Juwelendiebstahl im Louvre soll zum Dokumentarfilm werden

    Französische Polizisten neben einem Möbelaufzug, der für den Raubüberfall auf das Museum Louvre in Paris verwendet wurde.
    Der Einbruch in den Louvre mittels einer Hebebühne hat ein großes Medienspektakel ausgelöst © AFP / DIMITAR DILKOFF
    Der Einbruch im Pariser Louvre wird zum Stoff für einen Dokumentarfilm. Regie soll der Franzose Laurent Bouzereau führen, bestätigte dessen Produktionsfirma Nedland Film in Los Angeles. Zuvor hatte der "Hollywood Reporter" über die Pläne berichtet. Demnach sollen der Einbruch selbst, die folgende Aufregung in den Medien und die Ermittlungen beleuchtet werden.
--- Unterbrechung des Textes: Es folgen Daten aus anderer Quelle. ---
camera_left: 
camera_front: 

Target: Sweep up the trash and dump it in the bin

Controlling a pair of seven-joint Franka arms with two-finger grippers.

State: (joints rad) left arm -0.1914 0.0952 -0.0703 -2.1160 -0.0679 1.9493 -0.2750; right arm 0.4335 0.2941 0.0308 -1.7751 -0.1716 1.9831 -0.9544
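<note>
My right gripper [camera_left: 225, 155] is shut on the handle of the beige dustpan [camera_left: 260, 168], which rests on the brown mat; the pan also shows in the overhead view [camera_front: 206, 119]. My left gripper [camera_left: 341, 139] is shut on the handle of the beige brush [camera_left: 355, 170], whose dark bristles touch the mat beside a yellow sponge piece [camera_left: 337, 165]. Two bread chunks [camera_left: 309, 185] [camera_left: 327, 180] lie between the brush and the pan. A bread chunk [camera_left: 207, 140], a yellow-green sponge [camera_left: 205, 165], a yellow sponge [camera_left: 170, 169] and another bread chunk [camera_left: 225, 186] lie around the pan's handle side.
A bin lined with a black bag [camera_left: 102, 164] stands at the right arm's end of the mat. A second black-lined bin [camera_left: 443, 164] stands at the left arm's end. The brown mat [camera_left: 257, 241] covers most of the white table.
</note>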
Zu Wort kommen demzufolge Augenzeugen des Überfalls, Mitarbeitende des Museums und Fahnder. Außerdem werde filmisch untersucht, wo die noch immer vermissten Juwelen gelandet sein könnten - vom Schwarzmarkt bis zum Diamantenhandel in Antwerpen. Wie der Einbruch über ein Fenster mittels einer Hebebühne überhaupt möglich war, wird derzeit vor einem parlamentarischen Untersuchungsausschuss besprochen. Museumsdirektorin Laurence des Cars kündigte an, dass der Louvre einen eigenen mobilen Polizeiposten bekommen soll. Details würden derzeit mit den zuständigen Ministerien besprochen. Auch weitere zusätzliche Sicherheitsvorkehrungen sind geplant.